Prediction of Chloride Penetration into Saturated Concrete Multi-Species Approach
The cost due to rehabilitation of corroded reinforced concrete structures is a worldwide matter of concern. The mechanisms of reaction-diffusion involved during the transport of chloride ions into saturated concrete, which are initiating the corrosion process, are therefore studied in this thesis. The literature review shows that numerous experimental test methods and models exist today leading on to comprehension and description of chloride ion transport. However, the different parameters obtained empirically are often difficult to compare and some experimental observations remain yet unexplained. Starting from this state of the art, a quite new theory in the civil engineering research domain, called the multi-species approach, is presented. This approach, which makes it possible to account for the interactions between the different species present in the electrolyte solution, has been used to simulate multi-species diffusion and migration in saturated reactive porous media. New numerical software, called MsDiff, for Multi-species Diffusion, has been developed in order to describe many situations involving chloride ion transport.
From MsDiff, several experimental results found in literature, the significance of which had not been fully understood, could finally be explained.
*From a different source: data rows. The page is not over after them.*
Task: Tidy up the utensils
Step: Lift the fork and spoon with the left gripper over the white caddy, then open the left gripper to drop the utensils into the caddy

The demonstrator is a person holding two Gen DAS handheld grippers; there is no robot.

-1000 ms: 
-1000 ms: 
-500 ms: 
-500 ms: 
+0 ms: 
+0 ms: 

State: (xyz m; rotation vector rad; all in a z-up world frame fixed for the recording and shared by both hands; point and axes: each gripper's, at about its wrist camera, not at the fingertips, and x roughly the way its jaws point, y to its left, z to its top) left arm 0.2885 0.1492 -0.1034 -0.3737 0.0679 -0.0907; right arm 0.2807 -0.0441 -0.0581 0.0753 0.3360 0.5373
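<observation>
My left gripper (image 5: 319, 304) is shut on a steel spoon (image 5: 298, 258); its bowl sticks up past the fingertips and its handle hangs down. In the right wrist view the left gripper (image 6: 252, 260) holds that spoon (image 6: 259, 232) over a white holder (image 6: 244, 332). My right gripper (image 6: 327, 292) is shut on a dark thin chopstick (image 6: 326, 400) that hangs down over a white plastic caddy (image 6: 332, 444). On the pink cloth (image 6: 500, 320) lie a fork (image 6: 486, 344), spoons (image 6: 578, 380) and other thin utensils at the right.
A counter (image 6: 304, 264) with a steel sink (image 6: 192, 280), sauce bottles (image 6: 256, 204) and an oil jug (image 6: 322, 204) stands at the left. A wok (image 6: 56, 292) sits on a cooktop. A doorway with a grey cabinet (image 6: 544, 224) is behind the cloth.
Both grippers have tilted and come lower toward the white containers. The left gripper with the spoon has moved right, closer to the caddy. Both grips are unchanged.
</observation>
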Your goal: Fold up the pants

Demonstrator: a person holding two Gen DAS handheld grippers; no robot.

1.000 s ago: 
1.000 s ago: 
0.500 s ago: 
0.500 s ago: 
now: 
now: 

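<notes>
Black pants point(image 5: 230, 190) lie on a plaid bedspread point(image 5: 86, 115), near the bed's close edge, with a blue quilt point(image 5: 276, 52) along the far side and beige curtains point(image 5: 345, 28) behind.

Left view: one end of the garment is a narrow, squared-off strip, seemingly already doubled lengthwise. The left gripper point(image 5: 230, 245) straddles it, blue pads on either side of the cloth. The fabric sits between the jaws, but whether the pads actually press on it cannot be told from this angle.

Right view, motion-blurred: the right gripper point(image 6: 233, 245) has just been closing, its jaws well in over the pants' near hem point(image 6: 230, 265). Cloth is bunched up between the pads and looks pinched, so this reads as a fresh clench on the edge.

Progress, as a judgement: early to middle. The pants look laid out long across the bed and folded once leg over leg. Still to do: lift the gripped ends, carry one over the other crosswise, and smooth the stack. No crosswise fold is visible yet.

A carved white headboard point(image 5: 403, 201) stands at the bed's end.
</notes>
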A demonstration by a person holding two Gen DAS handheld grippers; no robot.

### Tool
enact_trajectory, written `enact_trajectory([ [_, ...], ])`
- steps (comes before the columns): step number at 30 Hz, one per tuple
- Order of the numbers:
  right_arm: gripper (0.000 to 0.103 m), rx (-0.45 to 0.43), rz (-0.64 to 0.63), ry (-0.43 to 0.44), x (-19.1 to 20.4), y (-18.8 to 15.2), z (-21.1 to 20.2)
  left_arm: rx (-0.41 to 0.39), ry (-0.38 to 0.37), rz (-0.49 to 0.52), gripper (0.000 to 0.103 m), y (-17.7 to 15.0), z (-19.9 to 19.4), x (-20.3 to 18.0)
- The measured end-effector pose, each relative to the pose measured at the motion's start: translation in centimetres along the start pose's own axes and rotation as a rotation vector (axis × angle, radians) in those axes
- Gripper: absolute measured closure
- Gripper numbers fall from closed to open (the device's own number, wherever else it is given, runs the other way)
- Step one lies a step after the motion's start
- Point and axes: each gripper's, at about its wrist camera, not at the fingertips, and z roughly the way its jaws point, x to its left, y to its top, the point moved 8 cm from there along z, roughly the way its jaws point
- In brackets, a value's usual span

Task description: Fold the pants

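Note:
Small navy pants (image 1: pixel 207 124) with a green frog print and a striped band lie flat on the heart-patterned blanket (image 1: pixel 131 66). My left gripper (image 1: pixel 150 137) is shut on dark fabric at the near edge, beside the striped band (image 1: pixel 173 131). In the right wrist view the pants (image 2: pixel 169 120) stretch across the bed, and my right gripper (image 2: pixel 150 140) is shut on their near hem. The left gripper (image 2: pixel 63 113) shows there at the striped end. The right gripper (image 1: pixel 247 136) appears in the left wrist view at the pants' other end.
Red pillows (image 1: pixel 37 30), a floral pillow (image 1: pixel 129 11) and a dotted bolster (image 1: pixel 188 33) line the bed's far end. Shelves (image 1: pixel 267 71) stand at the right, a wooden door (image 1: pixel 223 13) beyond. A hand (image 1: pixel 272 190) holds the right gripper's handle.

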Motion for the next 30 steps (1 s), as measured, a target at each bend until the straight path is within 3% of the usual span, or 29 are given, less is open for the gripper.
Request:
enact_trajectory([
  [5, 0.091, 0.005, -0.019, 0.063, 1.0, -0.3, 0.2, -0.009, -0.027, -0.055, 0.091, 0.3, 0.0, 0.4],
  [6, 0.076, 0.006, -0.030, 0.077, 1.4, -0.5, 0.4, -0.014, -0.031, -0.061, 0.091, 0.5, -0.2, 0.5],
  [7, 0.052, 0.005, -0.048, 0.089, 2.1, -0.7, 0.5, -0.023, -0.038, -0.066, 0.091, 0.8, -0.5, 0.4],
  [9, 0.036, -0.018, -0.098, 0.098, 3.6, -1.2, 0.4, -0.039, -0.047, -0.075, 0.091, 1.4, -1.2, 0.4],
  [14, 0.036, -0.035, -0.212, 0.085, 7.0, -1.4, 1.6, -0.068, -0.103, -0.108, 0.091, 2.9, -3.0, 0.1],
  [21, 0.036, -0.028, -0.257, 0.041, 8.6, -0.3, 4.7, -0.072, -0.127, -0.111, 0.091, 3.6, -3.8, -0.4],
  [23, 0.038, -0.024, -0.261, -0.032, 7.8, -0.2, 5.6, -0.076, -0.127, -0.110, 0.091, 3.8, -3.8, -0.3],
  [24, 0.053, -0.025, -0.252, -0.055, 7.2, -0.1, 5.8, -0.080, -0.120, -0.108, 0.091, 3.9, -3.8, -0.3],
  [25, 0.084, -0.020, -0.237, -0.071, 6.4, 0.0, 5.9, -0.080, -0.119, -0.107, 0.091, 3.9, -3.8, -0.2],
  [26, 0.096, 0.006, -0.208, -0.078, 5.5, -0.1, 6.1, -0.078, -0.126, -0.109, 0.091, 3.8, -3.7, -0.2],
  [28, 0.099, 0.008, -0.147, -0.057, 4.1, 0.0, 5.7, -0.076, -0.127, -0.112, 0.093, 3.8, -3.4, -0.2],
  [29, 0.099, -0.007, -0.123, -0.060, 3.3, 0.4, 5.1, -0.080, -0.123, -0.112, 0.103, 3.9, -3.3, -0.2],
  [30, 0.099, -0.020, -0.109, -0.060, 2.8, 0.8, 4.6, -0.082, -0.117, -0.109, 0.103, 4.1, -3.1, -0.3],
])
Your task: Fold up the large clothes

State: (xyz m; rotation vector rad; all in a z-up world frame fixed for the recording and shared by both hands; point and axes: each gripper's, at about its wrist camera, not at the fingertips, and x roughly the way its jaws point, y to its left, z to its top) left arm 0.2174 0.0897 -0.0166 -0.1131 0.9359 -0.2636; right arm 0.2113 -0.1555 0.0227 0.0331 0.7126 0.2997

Then, MsDiff was used to simulate immersion test procedures for various concrete mixtures. The simulations, conducted as a sensitivity study, showed which phenomena had the most significant influence on chloride ion diffusion. Among them, the chloride binding phenomena and the pore solution composition seem to be the most decisive one.
Finally, the simulations clearly demonstrated that it is not reasonable to use an empirically based method to predict chloride penetration. The use of Fick's law of diffusion for making long-term predictions is therefore strongly challenged.